El voto es simbólico, en tanto no propone medidas concretas y vinculantes. Es, ante todo, un llamado de atención a días del comienzo de la gran reunión ambiental de Naciones Unidas, la COP 25, que tendrá lugar en Madrid. Hoy queda claro, dicho sea de pasada, cuán lúcida fue la decisión de cancelar la realización del evento en Santiago. La alemana Ursula von Leyen, la nueva presidenta de la Comisión Europea, señaló está semana que la crisis climática es “una amenaza existencial” para la humanidad. A su juicio, la UE debe liderar la lucha contra el peligro del calentamiento global.

Después de décadas de advertencia, crece el número de científicos que creen que ya es demasiado tarde. Una serie de estudios apuntan a que el planeta ya alcanzó un punto de inflexión. Esto es cuando una serie de factores produce una retroalimentación positiva. Cada cual nutre al siguiente, configurando una avalancha irreversible.

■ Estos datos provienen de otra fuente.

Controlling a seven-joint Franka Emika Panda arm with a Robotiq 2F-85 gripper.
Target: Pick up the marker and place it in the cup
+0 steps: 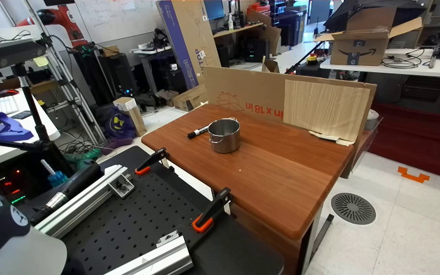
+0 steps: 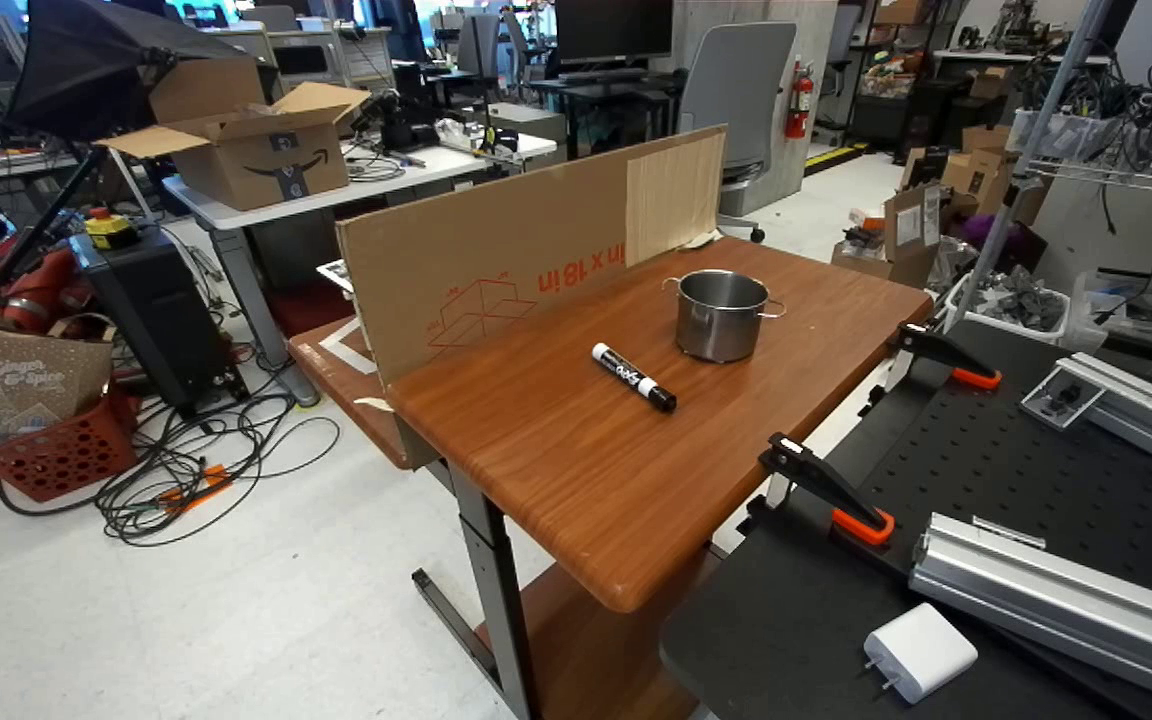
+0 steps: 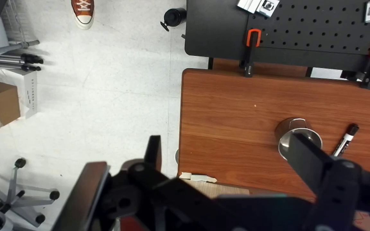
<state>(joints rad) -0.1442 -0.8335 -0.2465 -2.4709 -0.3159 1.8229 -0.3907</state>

Un ejemplo de retroalimentación positiva es la pérdida de las grandes capas de hielo. El Ártico, Groenlandia, la Antártica y glaciares pierden superficie. Los hielos reflectan alrededor de 80% de los rayos solares. En tanto que la vegetación, del orden de 20%. A este fenómeno se le llama albedo, el promedio para el planeta es 30%. Al derretirse los hielos, la radiación solar penetra en las aguas oceánicas y eleva su temperatura, lo que acelera aún más la desaparición de los hielos. El calentamiento en la región ártica afecta la capa de permafrost (permahielo), que libera grandes cantidades de dióxido de carbono y metano. Estos gases, a su vez, agudizan el efecto de invernadero que genera más temperaturas.

La selva amazónica es determinante para al clima de la Tierra. Allí se observa que, desde 1990, perdió 17% de superficie. Según algunas estimaciones, ya con la destrucción de 20% de su tamaño original podría alcanzar el punto de inflexión, el momento en que comienza su destrucción masiva.

La presión ejercida sobre el planeta es de proporciones que escapan a cualquier gobierno. Sólo una acción concertada puede contener el impacto de la destrucción ambiental. Pero hasta ahora no se aprecia una voluntad política, por parte del grueso de los estados, por deponer sus intereses nacionales. Ello llevó a un parlamentario europeo a proclamar que “nuestra casa está en llamas”.